[Saved data entries]
----------------------------------------

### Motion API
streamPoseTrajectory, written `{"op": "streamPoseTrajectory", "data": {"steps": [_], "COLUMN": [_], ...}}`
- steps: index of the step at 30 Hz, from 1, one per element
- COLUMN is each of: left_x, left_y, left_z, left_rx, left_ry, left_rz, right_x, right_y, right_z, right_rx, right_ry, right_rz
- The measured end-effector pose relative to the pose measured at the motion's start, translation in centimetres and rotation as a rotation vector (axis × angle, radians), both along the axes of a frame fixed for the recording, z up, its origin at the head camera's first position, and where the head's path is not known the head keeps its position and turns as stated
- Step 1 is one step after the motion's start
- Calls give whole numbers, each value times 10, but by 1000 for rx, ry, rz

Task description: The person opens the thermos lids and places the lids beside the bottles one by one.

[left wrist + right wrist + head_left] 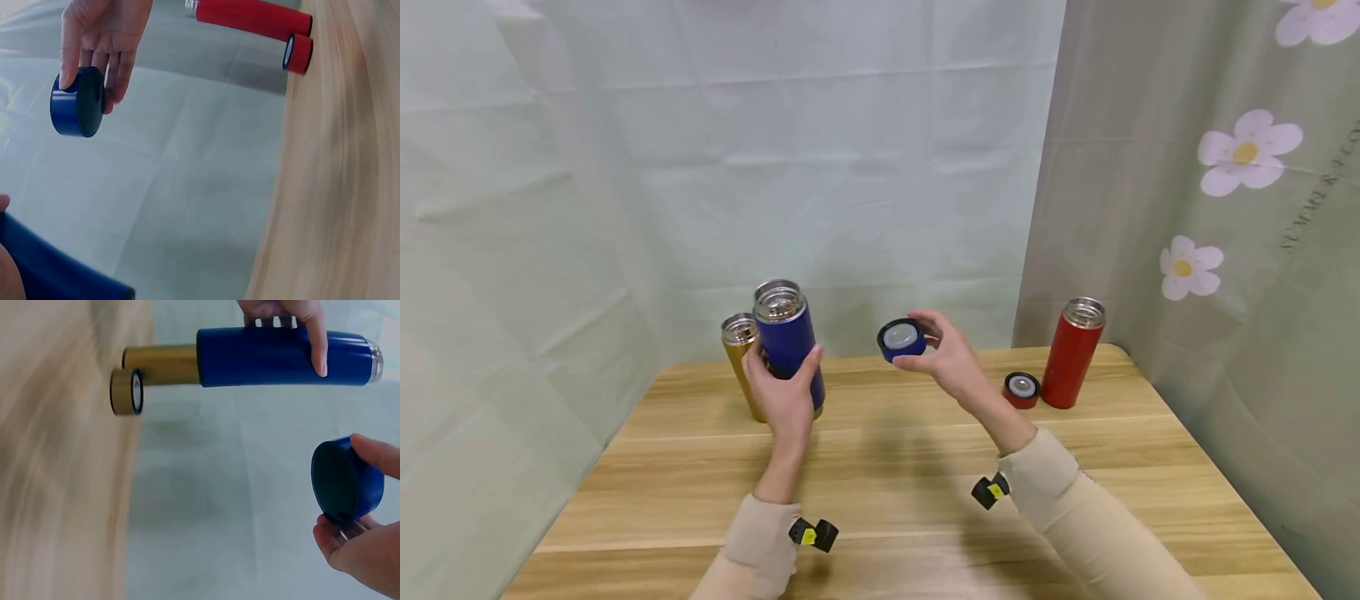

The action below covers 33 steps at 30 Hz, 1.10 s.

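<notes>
My left hand grips a blue thermos bottle around its body, raised above the table with its steel mouth uncovered. In my right hand a blue lid is pinched between thumb and fingers, its pale inner side showing in the head view. Bottle and lid are apart, both in the air. Just behind the blue bottle stands a gold thermos bottle without a lid on it. The right wrist view shows a gold lid on the table beside that bottle, hidden in the head view.
On the right of the wooden table an uncapped red thermos bottle stands upright, its red lid lying beside it with the inside up. Pale curtains hang behind the table, and a flowered curtain hangs on the right.
</notes>
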<state>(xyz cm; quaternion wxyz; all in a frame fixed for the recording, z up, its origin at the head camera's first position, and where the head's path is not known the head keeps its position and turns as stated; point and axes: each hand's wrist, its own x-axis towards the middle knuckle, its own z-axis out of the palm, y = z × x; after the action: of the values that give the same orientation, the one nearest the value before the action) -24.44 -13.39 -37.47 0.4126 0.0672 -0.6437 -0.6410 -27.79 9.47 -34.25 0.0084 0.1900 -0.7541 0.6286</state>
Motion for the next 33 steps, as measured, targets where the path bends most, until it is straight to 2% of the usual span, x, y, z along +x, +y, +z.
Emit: {"op": "streamPoseTrajectory", "data": {"steps": [5, 8, 11, 16, 21, 26, 33], "left_x": [1, 3, 5, 7, 7, 8, 10], "left_y": [-16, -26, -35, -47, -63, -75, -82], "left_z": [-2, -2, -2, -6, -16, -26, -39], "left_rx": [113, 179, 228, 290, 343, 337, 308], "left_ry": [60, 84, 78, 14, -72, -150, -230], "left_rz": [88, 110, 117, 118, 94, 103, 101], "right_x": [-2, 0, 1, 1, 2, 4, 10], "right_y": [-20, -35, -50, -77, -106, -131, -157], "right_z": [-11, -17, -24, -37, -54, -73, -92], "right_rx": [-49, -46, -39, -18, 68, 164, 216], "right_ry": [-61, -93, -105, -129, -107, -90, -102], "right_rz": [29, 31, 29, 26, 8, -10, -8]}}
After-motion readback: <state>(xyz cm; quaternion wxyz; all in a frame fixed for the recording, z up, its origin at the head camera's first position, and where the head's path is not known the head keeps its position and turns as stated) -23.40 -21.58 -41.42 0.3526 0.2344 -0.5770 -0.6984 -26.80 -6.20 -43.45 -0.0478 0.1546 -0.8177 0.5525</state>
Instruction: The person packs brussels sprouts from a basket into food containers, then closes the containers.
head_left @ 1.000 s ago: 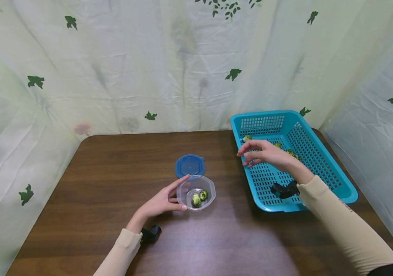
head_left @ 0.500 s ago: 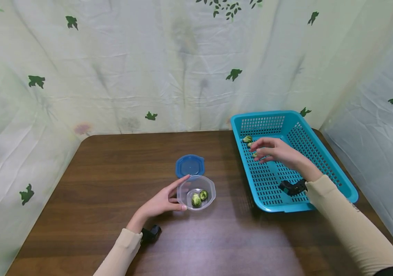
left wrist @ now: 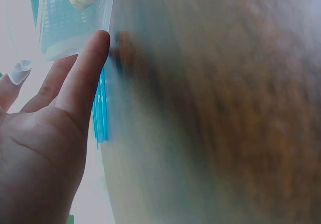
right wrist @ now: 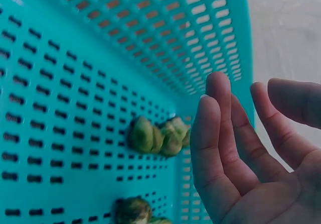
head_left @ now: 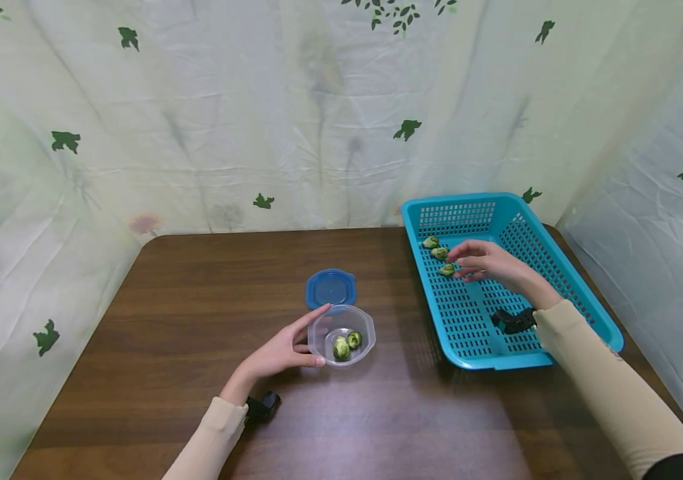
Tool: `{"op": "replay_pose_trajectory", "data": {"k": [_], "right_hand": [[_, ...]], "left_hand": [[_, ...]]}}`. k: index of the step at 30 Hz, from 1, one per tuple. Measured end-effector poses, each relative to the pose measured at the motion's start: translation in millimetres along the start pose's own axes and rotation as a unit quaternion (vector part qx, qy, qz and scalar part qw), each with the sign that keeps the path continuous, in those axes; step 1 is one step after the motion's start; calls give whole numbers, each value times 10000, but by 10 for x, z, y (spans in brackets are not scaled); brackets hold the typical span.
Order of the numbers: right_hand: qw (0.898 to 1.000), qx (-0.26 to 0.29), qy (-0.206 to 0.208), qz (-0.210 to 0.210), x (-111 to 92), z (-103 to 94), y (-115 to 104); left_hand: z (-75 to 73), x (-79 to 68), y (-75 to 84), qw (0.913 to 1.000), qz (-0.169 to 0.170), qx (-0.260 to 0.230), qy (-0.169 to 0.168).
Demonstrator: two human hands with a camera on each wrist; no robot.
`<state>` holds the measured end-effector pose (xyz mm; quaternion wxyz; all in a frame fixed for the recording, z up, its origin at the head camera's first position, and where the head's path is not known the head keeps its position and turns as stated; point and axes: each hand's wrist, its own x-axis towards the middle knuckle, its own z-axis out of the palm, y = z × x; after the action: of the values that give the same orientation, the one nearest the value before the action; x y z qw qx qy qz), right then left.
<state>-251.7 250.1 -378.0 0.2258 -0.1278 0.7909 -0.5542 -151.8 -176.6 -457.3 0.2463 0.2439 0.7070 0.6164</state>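
Note:
My left hand (head_left: 286, 345) grips the near-left side of a clear plastic container (head_left: 368, 329), thumb in front and fingers behind. Two Brussels sprouts (head_left: 342, 348) lie in its bottom. In the left wrist view, my fingers (left wrist: 83, 78) touch the container's wall. My right hand (head_left: 491, 263) hovers over a blue plastic basket (head_left: 467, 320), fingers loosely bent, holding nothing. Beside its fingertips, on the basket's left side, are several Brussels sprouts (head_left: 440, 253). The right wrist view shows sprouts (right wrist: 142, 134) on the perforated floor, apart from my fingers; my palm hides part of the basket.
A blue lid (head_left: 330, 288) lies flat just behind the container. The basket stands at the right on a brown wooden table (head_left: 215, 280). Curtains with a leaf print (head_left: 317, 133) hang behind and on both sides. A black band (head_left: 512, 321) is on my right wrist.
My right hand has drawn back to the right, from above the basket's left rim to over its inside, uncovering sprouts there. My left hand and the container have stayed in place.

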Motion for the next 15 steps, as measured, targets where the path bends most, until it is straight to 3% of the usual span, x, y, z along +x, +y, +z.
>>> {"op": "replay_pose_trajectory", "data": {"k": [15], "right_hand": [[9989,-98,-43,465,128,-112,238]], "left_hand": [[9,-3,18,10000,-63,22,21]]}}
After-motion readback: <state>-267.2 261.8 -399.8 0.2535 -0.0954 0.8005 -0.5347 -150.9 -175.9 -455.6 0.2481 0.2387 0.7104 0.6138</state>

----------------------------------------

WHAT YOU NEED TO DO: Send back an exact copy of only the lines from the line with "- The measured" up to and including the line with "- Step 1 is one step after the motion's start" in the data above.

RESULT OF THE EXERCISE:
- The measured end-effector pose relative to the pose measured at the motion's start, translation in centimetres and rotation as a rotation vector (axis × angle, radians), both along the axes of a frame fixed for the recording, z up, its origin at the head camera's first position, and where the head's path is not known the head keeps its position and turns as stated
- Step 1 is one step after the motion's start

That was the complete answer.